Word for word, restate the lines from the start of the data below through the line containing "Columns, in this".
======== GIVEN RECORDS
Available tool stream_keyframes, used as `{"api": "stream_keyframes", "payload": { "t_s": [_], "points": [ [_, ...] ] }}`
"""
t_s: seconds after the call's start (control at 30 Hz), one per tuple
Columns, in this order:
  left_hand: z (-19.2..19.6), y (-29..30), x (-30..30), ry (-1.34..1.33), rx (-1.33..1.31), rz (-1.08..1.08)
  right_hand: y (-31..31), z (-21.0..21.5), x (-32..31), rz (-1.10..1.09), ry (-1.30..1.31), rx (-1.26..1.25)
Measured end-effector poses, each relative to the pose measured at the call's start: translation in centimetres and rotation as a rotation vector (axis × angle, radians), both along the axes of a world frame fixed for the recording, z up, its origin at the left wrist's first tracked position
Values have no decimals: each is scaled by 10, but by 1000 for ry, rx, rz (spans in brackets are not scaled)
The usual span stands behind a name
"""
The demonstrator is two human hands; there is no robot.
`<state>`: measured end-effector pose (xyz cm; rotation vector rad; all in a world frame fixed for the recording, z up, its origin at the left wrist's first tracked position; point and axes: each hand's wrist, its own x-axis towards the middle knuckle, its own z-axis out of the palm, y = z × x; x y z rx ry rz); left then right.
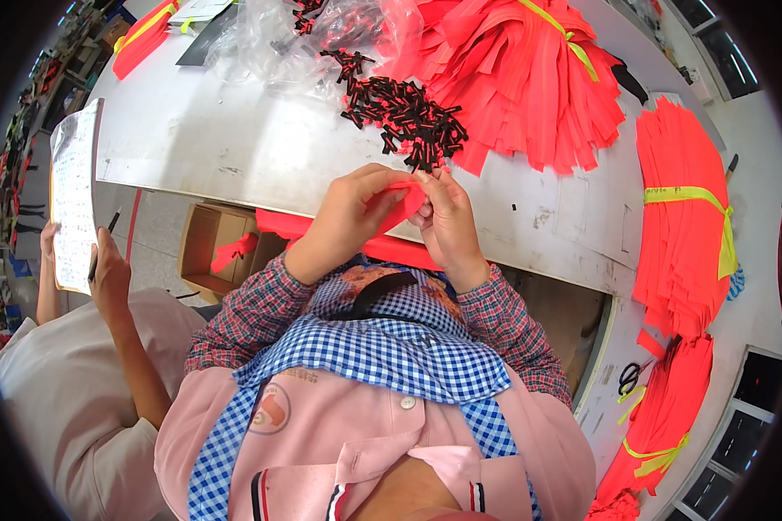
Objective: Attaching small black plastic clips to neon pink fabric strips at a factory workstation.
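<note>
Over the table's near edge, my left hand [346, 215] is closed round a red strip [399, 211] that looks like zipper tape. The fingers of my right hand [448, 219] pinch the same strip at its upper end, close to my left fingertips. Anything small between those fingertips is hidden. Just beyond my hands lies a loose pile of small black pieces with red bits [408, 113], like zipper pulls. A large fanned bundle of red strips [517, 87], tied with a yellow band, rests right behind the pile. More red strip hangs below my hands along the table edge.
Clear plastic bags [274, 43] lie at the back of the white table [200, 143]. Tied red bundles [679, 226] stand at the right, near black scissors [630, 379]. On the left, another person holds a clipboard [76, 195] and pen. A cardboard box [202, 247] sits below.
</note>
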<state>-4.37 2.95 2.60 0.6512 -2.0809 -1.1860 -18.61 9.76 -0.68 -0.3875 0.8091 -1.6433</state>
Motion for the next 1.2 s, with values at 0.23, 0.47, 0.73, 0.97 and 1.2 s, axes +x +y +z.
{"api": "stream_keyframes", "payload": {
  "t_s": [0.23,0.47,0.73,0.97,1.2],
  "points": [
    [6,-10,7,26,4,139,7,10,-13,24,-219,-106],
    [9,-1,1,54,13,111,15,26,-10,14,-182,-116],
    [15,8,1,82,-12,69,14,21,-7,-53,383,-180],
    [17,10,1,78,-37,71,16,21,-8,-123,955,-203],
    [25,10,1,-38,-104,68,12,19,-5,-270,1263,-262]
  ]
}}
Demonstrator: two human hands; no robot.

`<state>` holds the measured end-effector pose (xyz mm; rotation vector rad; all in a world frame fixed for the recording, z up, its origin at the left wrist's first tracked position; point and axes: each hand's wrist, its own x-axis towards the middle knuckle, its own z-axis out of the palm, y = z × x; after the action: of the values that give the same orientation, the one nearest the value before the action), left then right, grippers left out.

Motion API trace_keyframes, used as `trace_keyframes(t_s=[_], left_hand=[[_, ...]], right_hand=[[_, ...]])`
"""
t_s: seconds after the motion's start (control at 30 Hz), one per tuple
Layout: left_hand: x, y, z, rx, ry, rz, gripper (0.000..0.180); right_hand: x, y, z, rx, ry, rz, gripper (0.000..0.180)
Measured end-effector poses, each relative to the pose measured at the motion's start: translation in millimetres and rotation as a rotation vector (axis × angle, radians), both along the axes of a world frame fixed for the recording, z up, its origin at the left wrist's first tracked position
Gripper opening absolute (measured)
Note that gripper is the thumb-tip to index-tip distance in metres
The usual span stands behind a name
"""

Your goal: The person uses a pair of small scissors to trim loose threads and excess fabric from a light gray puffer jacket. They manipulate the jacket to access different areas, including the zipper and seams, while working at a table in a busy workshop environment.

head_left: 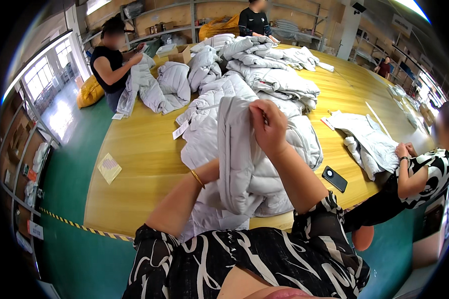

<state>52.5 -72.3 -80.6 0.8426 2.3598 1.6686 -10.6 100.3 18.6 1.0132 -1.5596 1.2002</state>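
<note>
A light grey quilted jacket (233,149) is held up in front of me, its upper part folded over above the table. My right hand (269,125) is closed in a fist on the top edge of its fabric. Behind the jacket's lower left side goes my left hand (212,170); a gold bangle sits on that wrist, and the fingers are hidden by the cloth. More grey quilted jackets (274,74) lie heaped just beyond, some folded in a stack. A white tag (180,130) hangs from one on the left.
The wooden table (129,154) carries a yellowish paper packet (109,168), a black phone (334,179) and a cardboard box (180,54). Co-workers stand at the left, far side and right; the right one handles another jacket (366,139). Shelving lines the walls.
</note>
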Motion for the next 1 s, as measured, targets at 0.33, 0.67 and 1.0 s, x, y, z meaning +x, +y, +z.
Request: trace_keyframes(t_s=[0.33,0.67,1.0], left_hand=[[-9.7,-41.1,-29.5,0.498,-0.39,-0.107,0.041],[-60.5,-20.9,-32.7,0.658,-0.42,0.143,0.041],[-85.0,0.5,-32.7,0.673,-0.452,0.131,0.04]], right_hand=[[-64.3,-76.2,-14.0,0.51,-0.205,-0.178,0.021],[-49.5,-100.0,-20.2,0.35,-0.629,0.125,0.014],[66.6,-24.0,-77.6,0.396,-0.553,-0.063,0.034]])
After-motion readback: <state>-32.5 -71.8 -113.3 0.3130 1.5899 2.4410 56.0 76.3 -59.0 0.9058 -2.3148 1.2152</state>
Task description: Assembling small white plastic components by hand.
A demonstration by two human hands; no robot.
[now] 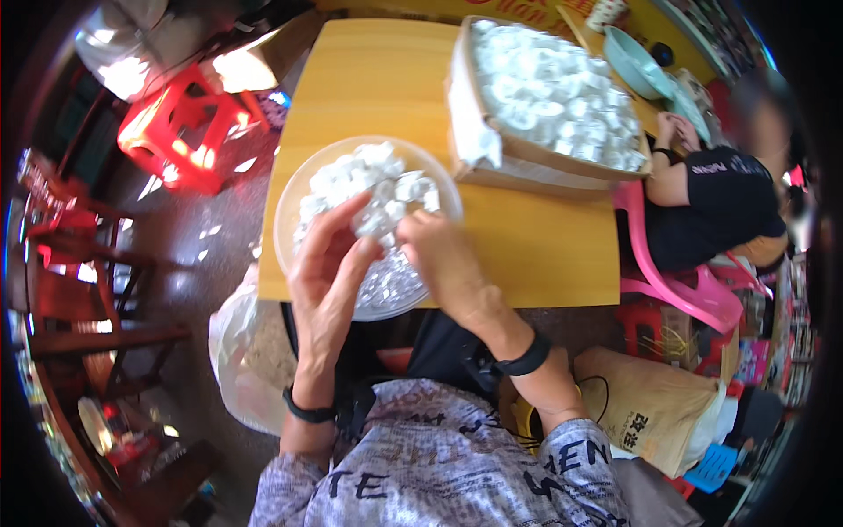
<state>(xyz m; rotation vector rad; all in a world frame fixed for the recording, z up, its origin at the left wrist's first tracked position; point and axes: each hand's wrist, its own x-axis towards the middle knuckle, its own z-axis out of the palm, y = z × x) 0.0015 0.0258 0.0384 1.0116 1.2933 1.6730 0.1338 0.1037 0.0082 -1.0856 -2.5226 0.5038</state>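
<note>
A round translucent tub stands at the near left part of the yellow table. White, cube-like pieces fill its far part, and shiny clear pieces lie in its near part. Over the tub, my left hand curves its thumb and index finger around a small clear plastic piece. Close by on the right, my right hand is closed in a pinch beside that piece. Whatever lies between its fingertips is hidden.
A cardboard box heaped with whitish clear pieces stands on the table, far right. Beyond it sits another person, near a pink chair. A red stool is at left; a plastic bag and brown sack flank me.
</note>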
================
SOLUTION FOR THIS EXERCISE:
Available tool stream_keyframes, used as `{"api": "stream_keyframes", "payload": { "t_s": [_], "points": [ [_, ...] ] }}`
"""
t_s: seconds after the call's start (control at 30 Hz), one per tuple
Columns, in this order:

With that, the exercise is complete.